_INFORMATION PROVIDED_:

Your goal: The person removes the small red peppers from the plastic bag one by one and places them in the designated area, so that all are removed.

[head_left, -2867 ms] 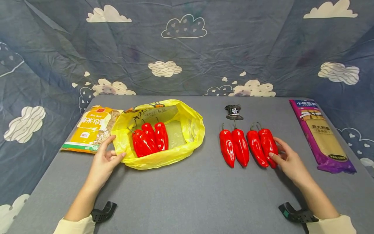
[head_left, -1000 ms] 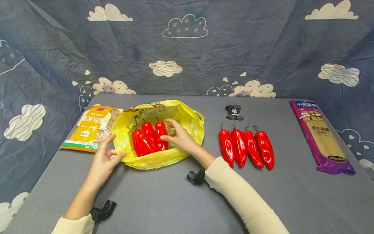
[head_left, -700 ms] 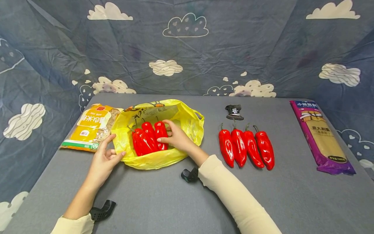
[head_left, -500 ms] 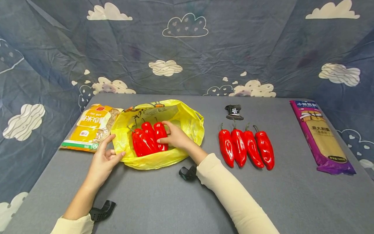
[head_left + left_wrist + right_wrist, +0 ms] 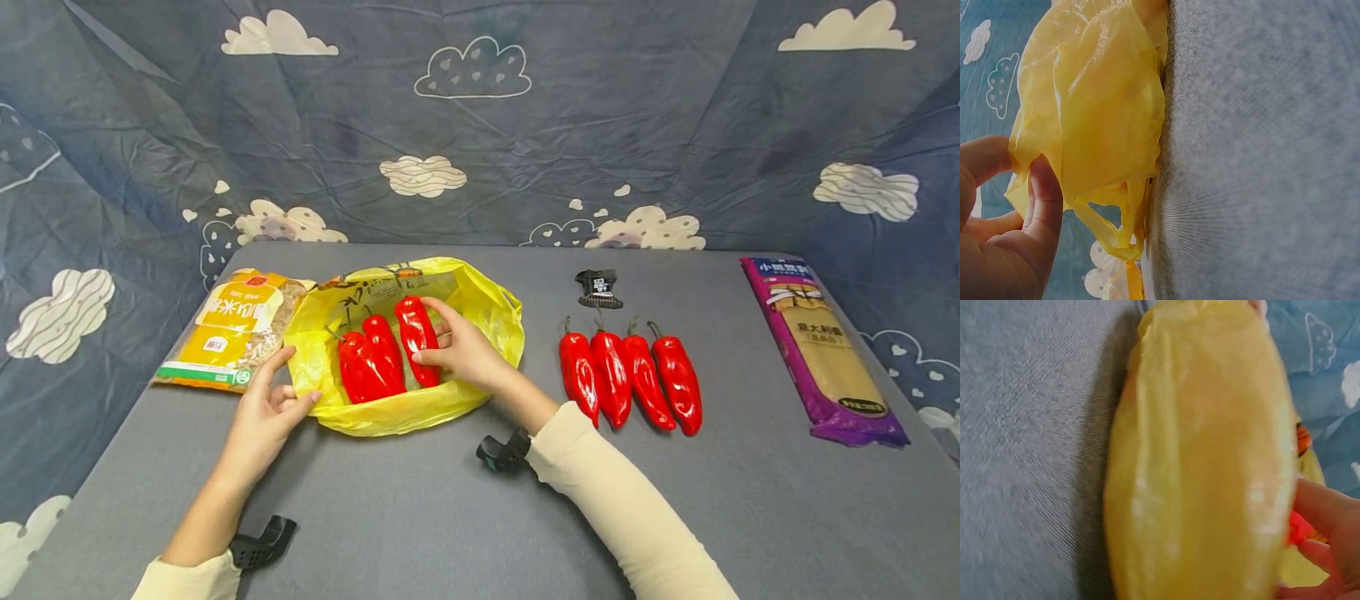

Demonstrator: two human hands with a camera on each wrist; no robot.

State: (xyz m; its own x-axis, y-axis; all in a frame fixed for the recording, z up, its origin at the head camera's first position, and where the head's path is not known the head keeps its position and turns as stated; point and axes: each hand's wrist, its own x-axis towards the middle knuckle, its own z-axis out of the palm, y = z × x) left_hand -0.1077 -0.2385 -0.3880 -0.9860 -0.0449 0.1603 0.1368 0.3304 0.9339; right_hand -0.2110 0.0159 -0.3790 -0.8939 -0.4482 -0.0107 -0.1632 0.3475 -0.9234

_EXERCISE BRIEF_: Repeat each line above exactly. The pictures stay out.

_RESPONSE TO THE EXERCISE_:
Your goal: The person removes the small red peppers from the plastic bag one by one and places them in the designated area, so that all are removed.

[head_left, -2867 ms] 
[head_left, -1000 ms] 
[head_left, -700 ms] 
[head_left, -500 ms] 
[head_left + left_wrist + right_wrist, +0 ms] 

Demonstrator: two human hands with a camera on each wrist; no robot.

State: (xyz m; its own x-axis, y-axis; all in a frame fixed for the recording, z up, its origin at the head camera's first position, and where the head's path is not known the head keeps its position and turns as stated; point and axes: each hand's wrist, its own x-axis towards the middle knuckle, its own z-axis out of the palm, y = z × x) left_hand -0.1077 -0.2385 -0.3880 -0.9860 -0.0449 0.1603 0.1368 0.3304 0.9339; right_hand -0.2110 0.0159 -0.3790 -0.8939 -0.4482 -0.0107 -0.1632 0.3475 -0.9234

The work on this exercise has been completed.